Cytosolic xanthine oxidoreductase mediated bioactivation of ethanol to acetaldehyde and free radicals in rat breast tissue. Its potential role in alcohol-promoted mammary cancer

Abstract

Epidemiological evidence links alcohol intake with increased risk in breast cancer. Not all the characteristics of the correlation can be explained in terms of changes in hormonal factors. In this work, we explore the possibility that alcohol were activated to acetaldehyde and free radicals in situ by xanthine dehydrogenase (XDh) and xanthine oxidase (XO) and/or aldehyde oxidase (AO). Incubation of cytosolic fraction with xanthine oxidoreductase (XDh+XO) (XOR) cosubstrates (e.g. NAD+, hypoxanthine, xanthine, caffeine, theobromine, theophylline or 1,7-dimethylxanthine) significantly enhanced the biotransformation of ethanol to acetaldehyde. The process was inhibited by allopurinol and not by pyrazole or benzoate or desferrioxamine and was not accompanied by detectable formation of 1HEt.

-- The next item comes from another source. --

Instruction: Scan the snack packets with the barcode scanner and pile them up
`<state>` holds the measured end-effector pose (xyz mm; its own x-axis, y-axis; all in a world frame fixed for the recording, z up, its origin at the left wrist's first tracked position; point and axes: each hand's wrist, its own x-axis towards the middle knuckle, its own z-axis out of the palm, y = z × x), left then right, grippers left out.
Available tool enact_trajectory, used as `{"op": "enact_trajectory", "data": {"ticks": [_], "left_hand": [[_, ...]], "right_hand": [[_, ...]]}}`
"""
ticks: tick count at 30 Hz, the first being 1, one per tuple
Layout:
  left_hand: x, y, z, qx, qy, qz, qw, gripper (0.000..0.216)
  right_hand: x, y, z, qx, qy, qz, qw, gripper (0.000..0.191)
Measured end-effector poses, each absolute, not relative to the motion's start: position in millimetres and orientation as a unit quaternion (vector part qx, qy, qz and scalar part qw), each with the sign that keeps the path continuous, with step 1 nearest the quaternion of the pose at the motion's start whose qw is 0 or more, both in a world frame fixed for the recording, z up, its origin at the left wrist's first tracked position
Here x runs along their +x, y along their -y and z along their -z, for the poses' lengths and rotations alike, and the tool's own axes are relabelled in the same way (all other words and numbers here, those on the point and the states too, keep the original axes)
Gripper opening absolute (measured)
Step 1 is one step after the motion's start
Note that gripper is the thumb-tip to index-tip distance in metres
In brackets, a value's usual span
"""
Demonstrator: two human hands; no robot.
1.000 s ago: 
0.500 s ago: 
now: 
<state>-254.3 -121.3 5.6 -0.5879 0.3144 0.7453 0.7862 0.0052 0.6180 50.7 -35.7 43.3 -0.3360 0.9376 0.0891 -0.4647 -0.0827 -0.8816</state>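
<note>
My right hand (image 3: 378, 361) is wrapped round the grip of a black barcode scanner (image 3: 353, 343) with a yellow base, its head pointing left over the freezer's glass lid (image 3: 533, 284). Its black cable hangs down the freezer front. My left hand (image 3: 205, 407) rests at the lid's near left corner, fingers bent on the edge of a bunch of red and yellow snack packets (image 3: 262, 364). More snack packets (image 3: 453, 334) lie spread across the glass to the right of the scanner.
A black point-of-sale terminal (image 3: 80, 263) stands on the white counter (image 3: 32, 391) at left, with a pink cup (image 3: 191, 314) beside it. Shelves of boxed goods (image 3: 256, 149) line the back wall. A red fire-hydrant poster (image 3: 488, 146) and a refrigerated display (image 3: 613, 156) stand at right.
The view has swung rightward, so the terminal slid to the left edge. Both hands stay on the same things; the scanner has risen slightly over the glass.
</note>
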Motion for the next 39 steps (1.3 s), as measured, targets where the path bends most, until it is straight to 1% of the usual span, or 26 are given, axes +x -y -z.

However, hydroxylated aromatic derivatives of PBN were detected, suggesting either that hydroxyl free radicals might be formed or that XOR might catalyze aromatic hydroxylation of PBN. No bioactivation of ethanol to acetaldehyde was detectable when a cosubstrate of AO such as N-methylnicotinamide was included in cytosolic incubation mixtures. Results suggest that bioactivation of ethanol in situ to a carcinogen, such as acetaldehyde, and potentially to free radicals, might be involved in alcohol breast cancer induction. This might be the case, particularly also in cases of a high consumption of purine-rich food (e.g. meat) or beverages or soft drinks containing caffeine.